(Source data)
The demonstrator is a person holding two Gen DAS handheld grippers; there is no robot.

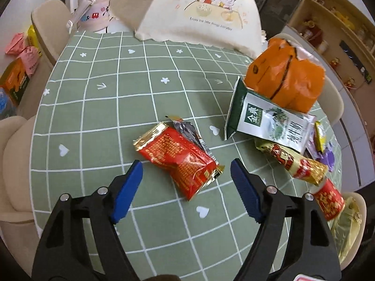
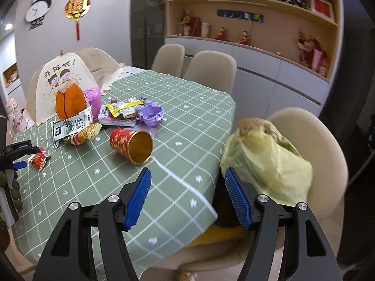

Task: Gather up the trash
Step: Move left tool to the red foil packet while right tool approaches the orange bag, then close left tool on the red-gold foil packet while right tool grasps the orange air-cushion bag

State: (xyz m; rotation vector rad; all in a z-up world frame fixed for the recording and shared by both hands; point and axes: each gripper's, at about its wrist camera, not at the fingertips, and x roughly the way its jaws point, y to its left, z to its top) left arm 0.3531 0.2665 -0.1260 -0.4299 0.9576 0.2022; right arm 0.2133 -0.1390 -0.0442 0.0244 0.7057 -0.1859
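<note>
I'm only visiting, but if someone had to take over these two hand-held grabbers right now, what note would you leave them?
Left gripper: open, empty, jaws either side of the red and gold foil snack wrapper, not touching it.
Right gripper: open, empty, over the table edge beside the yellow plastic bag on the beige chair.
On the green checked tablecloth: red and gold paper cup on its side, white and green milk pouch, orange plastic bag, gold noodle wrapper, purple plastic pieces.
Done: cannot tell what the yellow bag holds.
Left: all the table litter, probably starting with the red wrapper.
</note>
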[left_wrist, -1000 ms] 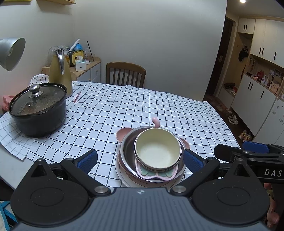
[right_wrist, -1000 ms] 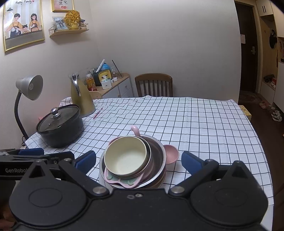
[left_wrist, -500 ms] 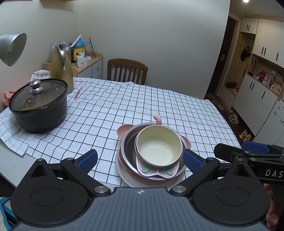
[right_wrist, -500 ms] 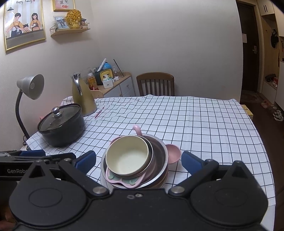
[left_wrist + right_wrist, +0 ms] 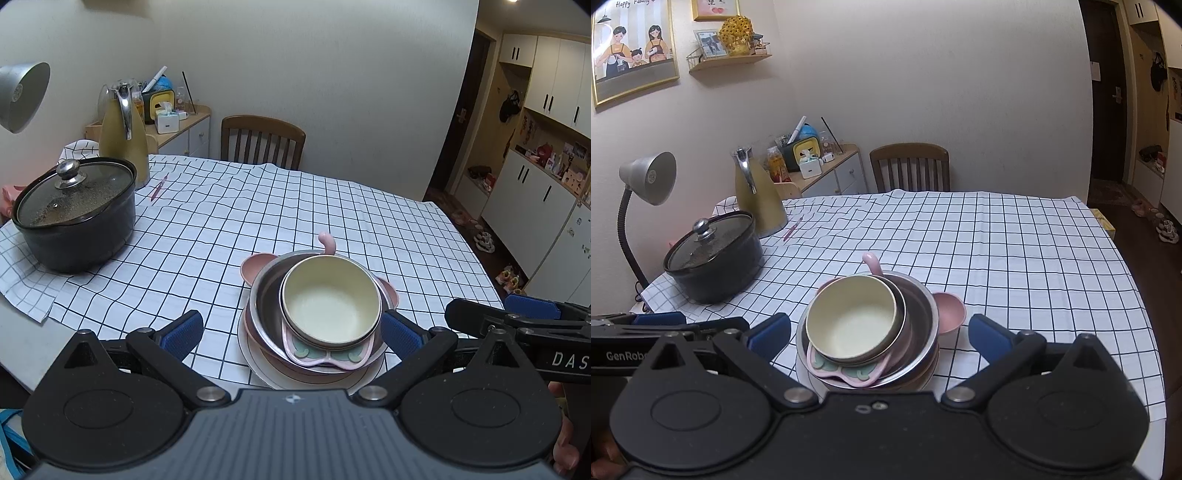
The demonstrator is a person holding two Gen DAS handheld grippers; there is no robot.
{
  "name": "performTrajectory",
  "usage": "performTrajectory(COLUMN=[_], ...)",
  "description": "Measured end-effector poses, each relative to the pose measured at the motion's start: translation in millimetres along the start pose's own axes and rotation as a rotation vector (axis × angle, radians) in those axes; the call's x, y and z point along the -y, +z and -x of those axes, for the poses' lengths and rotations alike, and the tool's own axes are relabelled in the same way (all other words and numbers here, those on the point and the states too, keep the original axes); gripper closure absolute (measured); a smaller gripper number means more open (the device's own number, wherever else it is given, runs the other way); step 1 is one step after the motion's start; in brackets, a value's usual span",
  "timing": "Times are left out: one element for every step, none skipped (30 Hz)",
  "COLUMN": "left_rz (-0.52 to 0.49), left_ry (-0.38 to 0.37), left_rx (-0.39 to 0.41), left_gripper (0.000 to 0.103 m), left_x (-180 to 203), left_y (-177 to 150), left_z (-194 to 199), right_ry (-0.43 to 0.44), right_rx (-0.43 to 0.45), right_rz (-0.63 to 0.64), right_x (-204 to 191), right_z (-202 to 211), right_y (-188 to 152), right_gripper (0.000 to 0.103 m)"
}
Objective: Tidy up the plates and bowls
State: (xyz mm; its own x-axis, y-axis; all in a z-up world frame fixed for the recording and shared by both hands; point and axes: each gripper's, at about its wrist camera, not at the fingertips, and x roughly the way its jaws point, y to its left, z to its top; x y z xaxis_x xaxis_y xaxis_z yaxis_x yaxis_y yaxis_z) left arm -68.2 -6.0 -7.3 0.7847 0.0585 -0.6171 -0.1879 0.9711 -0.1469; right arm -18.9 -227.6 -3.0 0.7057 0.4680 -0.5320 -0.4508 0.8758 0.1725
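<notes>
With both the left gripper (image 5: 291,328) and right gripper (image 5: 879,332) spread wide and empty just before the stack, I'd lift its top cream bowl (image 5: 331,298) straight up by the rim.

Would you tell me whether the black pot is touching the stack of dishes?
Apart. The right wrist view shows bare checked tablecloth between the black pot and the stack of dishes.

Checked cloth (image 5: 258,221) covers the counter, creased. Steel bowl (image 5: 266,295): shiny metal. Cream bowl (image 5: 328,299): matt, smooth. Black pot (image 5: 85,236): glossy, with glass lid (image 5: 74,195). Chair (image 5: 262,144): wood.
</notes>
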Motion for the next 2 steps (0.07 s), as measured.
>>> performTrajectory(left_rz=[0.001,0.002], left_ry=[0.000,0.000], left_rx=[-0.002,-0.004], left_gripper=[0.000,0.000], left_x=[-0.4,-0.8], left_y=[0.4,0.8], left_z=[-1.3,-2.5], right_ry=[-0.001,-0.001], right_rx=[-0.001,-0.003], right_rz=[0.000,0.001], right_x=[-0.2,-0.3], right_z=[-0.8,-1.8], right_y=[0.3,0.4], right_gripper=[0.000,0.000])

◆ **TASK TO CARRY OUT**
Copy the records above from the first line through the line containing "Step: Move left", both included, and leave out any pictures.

◆ **THE ANSWER**
The demonstrator is a person holding two Gen DAS handheld grippers; there is no robot.


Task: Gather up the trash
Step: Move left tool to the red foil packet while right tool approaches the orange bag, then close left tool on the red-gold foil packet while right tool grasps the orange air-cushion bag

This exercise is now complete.